From the perspective of young Muslims living in the Islamic diaspora, the Essops have produced new works that investigate mainstream media representations of the refugee crisis according to the perception that there is increasing misunderstanding and fear of Islam in the secular world.

The exhibition poses the question: ‘what constitutes refuge?’, presenting new works – photographs, sculptural installations and video – which consider the traumas of millions of individuals who have been made into collateral damage as a result of this devastating conflict.

The works also explore the circumstances leading to the ongoing civil war in Syria and juxtapose the destructive propaganda and recruitment tactics of extremist groups like ISIS with the peace and spiritual fulfillment that many find in Islam.

In a series of photographs, the Essops work in their characteristic mode, performing within the frame of the camera to imagine the experiences of people displaced by forces much larger than them. The work also makes a connection with South Africa’s history of forced displacement and the legacies of slavery and colonialism that first brought Islam to the Cape.

This self-reflexive impulse is playfully re-employed in a series of proposed ‘Muslim superheroes’ in which the Essops amalgamate American comic book and action figures with heroes and villains of Islam to question Western assumptions about cultural difference.

Sculptural installations lend a visceral immediacy to events in Syria that are mostly experienced in the abstract via mass media. As a deliberate counterpoint to the propaganda videos of extremist groups, the video filmed in The Holy Kaaba in Mecca gives a glimpse into a moment of deep significance for Muslims all over the world.

Hasan and Husain Essop (b. 1985) live and work in Cape Town. Their work is concerned with the role of the individual in society, particularly through the lens of young Muslims living in a secular environment. They were the recipients of the Standard Bank Young Artist Award for Visual Art in 2014, and the resulting exhibition Unrest has been seen in cities across South Africa as well as in Dubai and Sydney. They have participated in group exhibitions all over the world, including the Havana and Dakar Biennials and the important exhibition Figures and Fictions: Contemporary South African Photography at London’s V&A Museum. Their work forms part of several public collections, including The Walther Collection, The Iziko South African National Gallery and the Deutsche and Standard Bank collections.
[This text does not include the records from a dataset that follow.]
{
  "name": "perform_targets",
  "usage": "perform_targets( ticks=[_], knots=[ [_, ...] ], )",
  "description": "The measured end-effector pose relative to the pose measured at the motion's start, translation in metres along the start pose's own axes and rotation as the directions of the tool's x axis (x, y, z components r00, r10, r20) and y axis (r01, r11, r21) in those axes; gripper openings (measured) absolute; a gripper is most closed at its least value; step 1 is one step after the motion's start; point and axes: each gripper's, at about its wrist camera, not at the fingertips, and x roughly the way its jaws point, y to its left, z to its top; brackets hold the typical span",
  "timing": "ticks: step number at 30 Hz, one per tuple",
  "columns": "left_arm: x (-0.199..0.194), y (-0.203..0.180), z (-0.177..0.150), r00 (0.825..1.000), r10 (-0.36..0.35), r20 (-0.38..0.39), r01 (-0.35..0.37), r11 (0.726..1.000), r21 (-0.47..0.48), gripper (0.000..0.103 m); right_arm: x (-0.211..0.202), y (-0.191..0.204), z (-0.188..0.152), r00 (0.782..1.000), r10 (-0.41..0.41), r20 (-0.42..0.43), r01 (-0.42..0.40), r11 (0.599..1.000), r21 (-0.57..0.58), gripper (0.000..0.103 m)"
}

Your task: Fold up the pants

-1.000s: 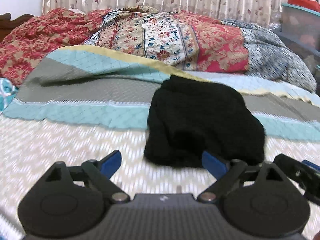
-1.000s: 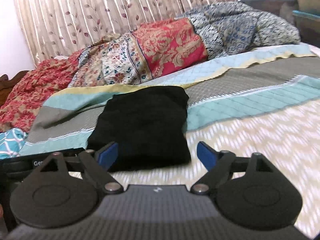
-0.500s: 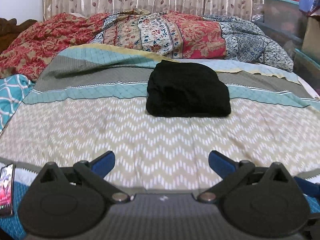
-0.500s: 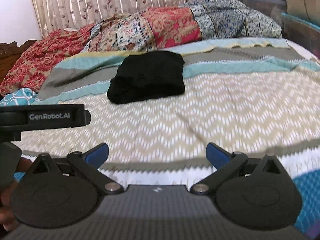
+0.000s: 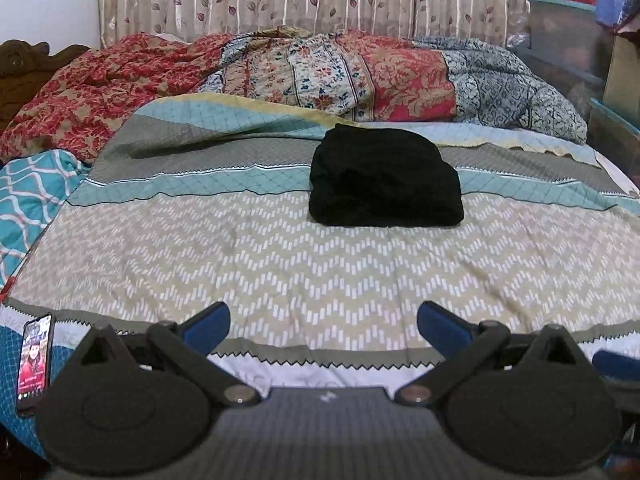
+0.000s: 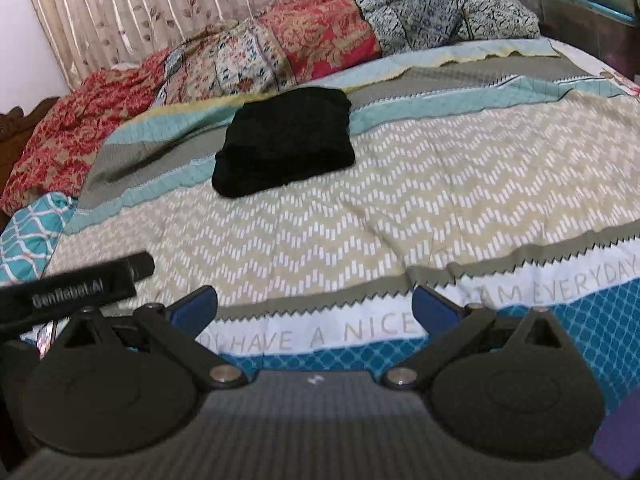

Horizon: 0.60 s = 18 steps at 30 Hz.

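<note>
So the whole thing is laid out on a big bed covered with a patterned quilted bedspread in beige zigzag, teal and grey bands, with white lettering along the near edge. Piled along the far side, right under the leaf-print pleated curtain, there's a bunched-up floral blanket in red, cream and navy patches. Off to the right of the bed are some stacked storage bins with teal lids.

The pants are a black fabric bundle folded into a chunky rectangle, sitting mid-bed, straddling the teal stripe and the edge of the zigzag part, just in front of the blanket pile. Nothing is touching them.

Both tools are held back near the foot of the bed, well apart from the pants. The left gripper, black with blue pads, is spread wide with nothing between the fingers, and the right gripper is the same, wide and empty.

Smallest bit: a smartphone with its screen lit lying at the bed's near left corner
</note>
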Motion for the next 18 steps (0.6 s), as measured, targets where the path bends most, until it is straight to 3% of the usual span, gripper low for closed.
perform_targets(
  ticks=[7, 18],
  knots=[
    [-0.001, -0.012, -0.001, 0.999, 0.045, -0.007, -0.045, 0.997, 0.062, 0.103, -0.002, 0.001, -0.011, 0.999, 0.026, -0.032, -0.026, 1.0, 0.006, 0.103],
    [0.005, -0.009, 0.0, 0.996, 0.023, -0.083, -0.018, 0.998, 0.058, 0.103, 0.001, -0.002, -0.012, 0.998, 0.042, -0.049, -0.041, 0.998, 0.038, 0.103]
  ],
)
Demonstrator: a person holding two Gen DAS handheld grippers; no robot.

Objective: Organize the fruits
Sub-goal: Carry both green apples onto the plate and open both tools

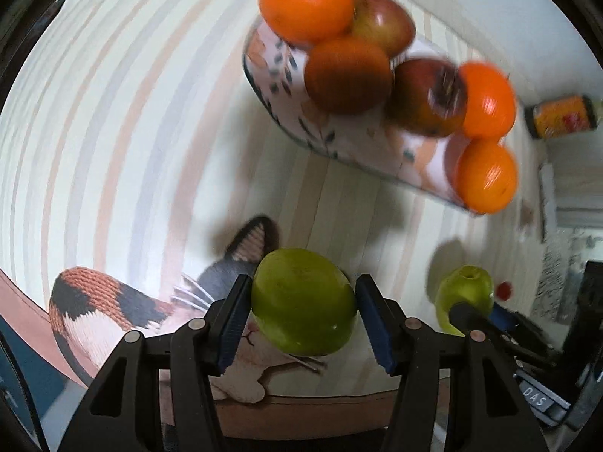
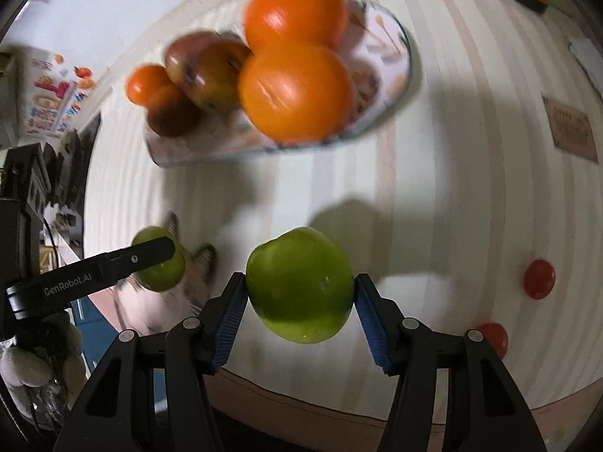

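Each gripper carries a green apple above a striped tablecloth [image 1: 113, 113]. The left gripper [image 1: 303, 312] has its blue-padded fingers [image 1: 233, 320] pressed against the sides of one green apple [image 1: 303, 301], which sits clamped between them over a cat picture [image 1: 113, 309] printed on the cloth. The right gripper [image 2: 300, 301] pinches a second green apple [image 2: 299, 286] in the same way, pads touching both flanks, the fruit lifted clear of the cloth with its shadow behind it. Beyond both — further across the table — stands a patterned oval tray [image 2: 399, 37] piled with fruit: several oranges [image 2: 296, 92] and a few reddish apples [image 2: 211, 71], blurred in both views. In the right wrist view two small red tomatoes [image 2: 539, 278] lie on the cloth to the right, well apart from the tray, and the left gripper's finger shows at the left edge across its apple. A jar with a yellow label [image 1: 561, 116] stands near the far table edge.
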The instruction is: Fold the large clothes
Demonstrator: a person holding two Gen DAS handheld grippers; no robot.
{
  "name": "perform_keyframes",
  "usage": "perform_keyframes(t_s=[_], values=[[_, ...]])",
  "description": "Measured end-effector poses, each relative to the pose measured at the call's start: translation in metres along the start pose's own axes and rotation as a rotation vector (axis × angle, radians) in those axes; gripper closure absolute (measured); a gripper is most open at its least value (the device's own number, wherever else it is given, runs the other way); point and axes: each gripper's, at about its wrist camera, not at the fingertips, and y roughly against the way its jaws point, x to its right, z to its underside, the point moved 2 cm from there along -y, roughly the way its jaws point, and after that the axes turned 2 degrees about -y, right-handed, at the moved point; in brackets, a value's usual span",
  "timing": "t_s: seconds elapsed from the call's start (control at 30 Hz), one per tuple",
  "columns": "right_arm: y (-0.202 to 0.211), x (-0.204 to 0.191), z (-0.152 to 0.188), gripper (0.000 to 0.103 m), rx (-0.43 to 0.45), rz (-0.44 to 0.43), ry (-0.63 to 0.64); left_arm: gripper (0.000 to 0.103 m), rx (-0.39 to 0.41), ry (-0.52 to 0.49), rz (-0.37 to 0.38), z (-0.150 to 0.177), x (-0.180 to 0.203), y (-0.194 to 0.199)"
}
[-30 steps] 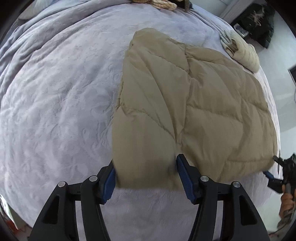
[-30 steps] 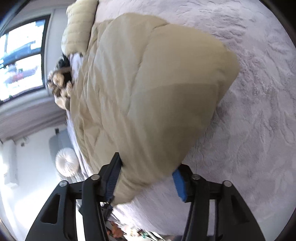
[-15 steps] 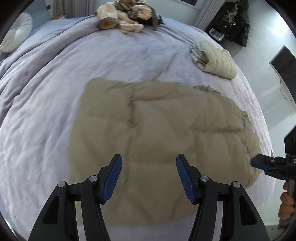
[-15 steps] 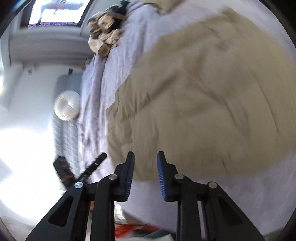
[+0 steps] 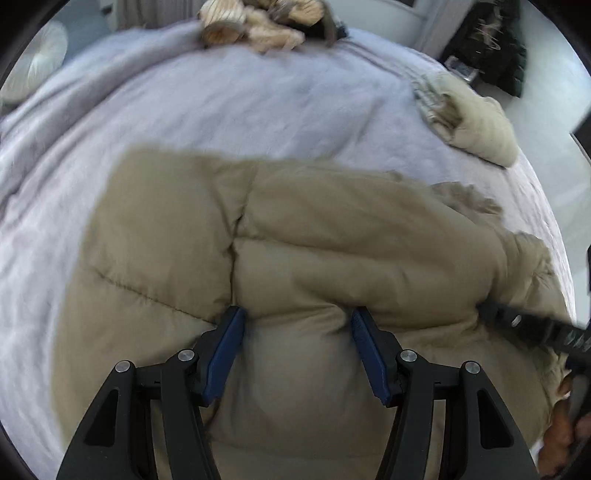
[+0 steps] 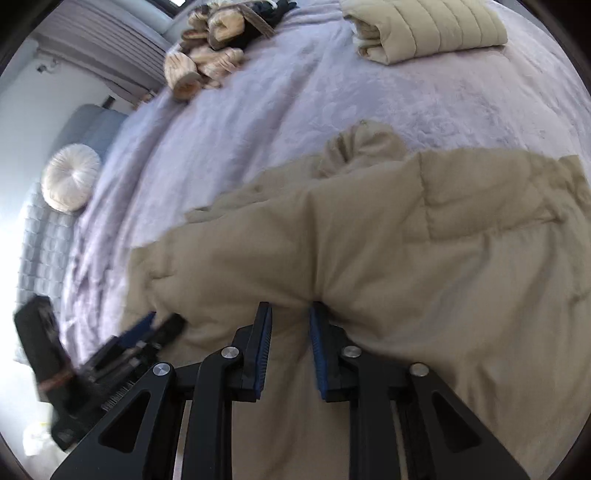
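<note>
A large tan quilted puffer coat (image 5: 332, 236) lies spread on the lavender bedspread (image 5: 229, 99); it also fills the right wrist view (image 6: 424, 240). My left gripper (image 5: 297, 317) is wide open, its blue pads pressed down into the coat's near part with padding bulging between them. My right gripper (image 6: 289, 314) has its jaws nearly together, pinching a fold of the coat near its near edge. The right gripper shows at the right edge of the left wrist view (image 5: 532, 328), and the left gripper shows at the lower left of the right wrist view (image 6: 140, 343).
A folded cream puffer garment (image 6: 424, 29) lies at the bed's far right, also in the left wrist view (image 5: 476, 125). A heap of beige and dark clothes (image 6: 218, 40) lies at the far end. A round white cushion (image 6: 70, 182) rests by the headboard.
Both grippers dropped down onto the coat. The left pressed into its near part, still open. The right narrowed onto a fold of the fabric.
</note>
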Motion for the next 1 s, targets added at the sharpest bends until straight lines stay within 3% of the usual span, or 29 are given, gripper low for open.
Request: perform_keyframes(t_s=[0.07,0.2,0.4,0.53,0.67,0.7,0.73,0.77,0.9,1.0], values=[[-0.022,0.012,0.003,0.091,-0.026,0.003,-0.015,0.041,0.004,-0.028,-0.019,0.002,0.002,-0.008],[-0.037,0.024,0.007,0.091,-0.028,-0.010,-0.024,0.041,0.012,-0.068,-0.044,0.003,0.008,-0.018],[-0.034,0.032,0.010,0.091,-0.025,-0.032,-0.023,0.041,0.003,-0.080,-0.004,-0.003,0.001,0.000],[-0.033,0.038,0.012,0.091,-0.015,-0.046,-0.020,0.041,0.052,-0.050,0.047,-0.010,-0.030,0.036],[-0.034,0.039,0.014,0.091,0.001,-0.061,-0.013,0.041,0.033,0.039,0.095,-0.011,-0.081,0.055],[-0.034,0.039,0.014,0.091,0.002,-0.062,-0.014,0.035,0.025,0.059,0.097,-0.010,-0.094,0.057],[-0.034,0.038,0.015,0.091,0.002,-0.062,-0.015,0.015,0.024,0.072,0.093,-0.009,-0.104,0.059],[-0.034,0.039,0.015,0.091,0.001,-0.062,-0.018,0.010,0.029,0.089,0.072,-0.007,-0.116,0.062],[-0.032,0.038,0.015,0.091,-0.014,-0.056,-0.028,0.010,0.019,0.141,0.065,0.001,-0.143,0.063],[-0.029,0.037,0.015,0.091,-0.021,-0.046,-0.031,0.010,-0.023,0.211,0.131,0.012,-0.164,0.052]])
Refuge is the Essops’ third solo exhibition at Goodman Gallery.

Hasan and Husain Essop

Hasan and Husain Essop (b. 1985, Cape Town) have been collaborating since their graduation from the Michaelis School of Fine Arts at the University of Cape Town in 2008. In 2010 they travelled to Cuba to produce a body of work as part of the tenth Havana Biennial, under the theme ‘Integration and resistance in the global age’. In 2011 they completed a 3-month residency at the prestigious Thami Mnyele Foundation in Amsterdam.

They have participated in several major group exhibitions – including Figures and Fictions: Contemporary South African Photography at the V&A Museum in London in 2011, and South: Contemporary Art from Australia, Mexico & South Africa at the Hazelhurst Regional Gallery in Sydney in 2014 – and they have held solo exhibitions in Johannesburg, Cape Town and Dubai.

In 2014 they received the Standard Bank Young Artist Award for Visual Art, and presented a new body of work at the Grahamstown National Arts Festival titled Unrest. The exhibition addresses the notion of global unrest through the particular lens of young Muslims living in Cape Town, and features the brothers’ characteristic large-scale photographic prints, as well as sculptural installations and multimedia works. The exhibition has since been shown in five cities across South Africa, and at the Gallery Isabelle van den Eynde in Dubai.